**INFORMATION SHOWN:**
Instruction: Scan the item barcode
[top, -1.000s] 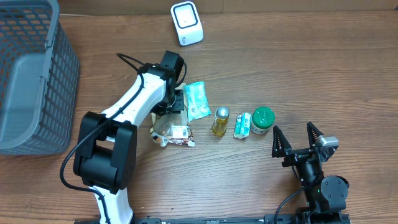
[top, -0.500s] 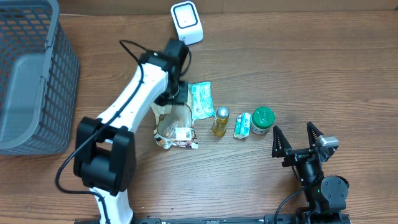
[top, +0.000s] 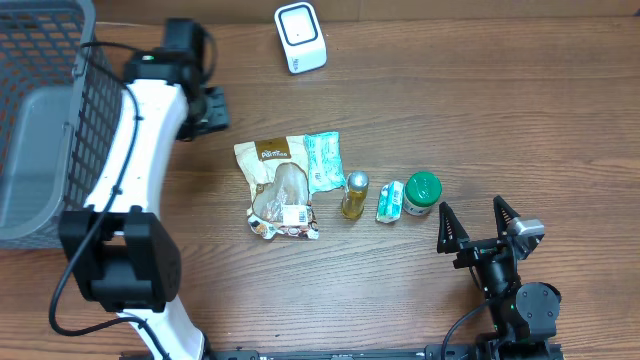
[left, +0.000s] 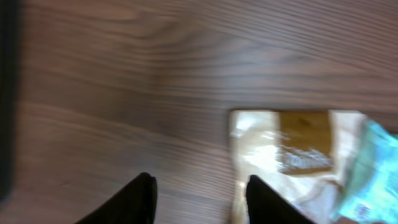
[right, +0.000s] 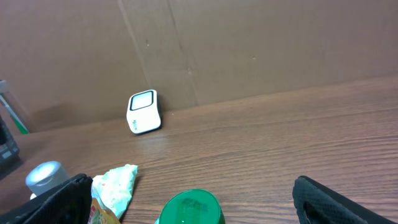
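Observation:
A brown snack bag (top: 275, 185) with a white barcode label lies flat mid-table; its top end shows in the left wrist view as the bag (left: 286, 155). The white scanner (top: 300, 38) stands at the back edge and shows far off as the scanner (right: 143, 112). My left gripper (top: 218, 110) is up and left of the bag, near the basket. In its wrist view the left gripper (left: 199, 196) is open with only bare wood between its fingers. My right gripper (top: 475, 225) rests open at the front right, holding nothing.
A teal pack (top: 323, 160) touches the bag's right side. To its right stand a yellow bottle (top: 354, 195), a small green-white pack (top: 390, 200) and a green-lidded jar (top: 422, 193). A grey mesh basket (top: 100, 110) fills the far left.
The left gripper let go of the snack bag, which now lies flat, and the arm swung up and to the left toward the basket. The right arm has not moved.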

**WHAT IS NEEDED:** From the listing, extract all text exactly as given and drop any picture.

**RESULT OF THIS EXERCISE:**
Instruction: Scan the item barcode
[top, -1.000s] 
[top, -0.500s] 
[top, +0.000s] 
[left, +0.000s] 
[right, +0.000s] 
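Observation:
A brown snack bag (top: 275, 185) with a white barcode label lies flat mid-table; its top end shows in the left wrist view as the bag (left: 286, 155). The white scanner (top: 300, 38) stands at the back edge and shows far off as the scanner (right: 143, 112). My left gripper (top: 218, 110) is up and left of the bag, near the basket. In its wrist view the left gripper (left: 199, 196) is open with only bare wood between its fingers. My right gripper (top: 475, 225) rests open at the front right, holding nothing.
A teal pack (top: 323, 160) touches the bag's right side. To its right stand a yellow bottle (top: 354, 195), a small green-white pack (top: 390, 200) and a green-lidded jar (top: 422, 193). A grey mesh basket (top: 100, 110) fills the far left.
The left gripper let go of the snack bag, which now lies flat, and the arm swung up and to the left toward the basket. The right arm has not moved.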

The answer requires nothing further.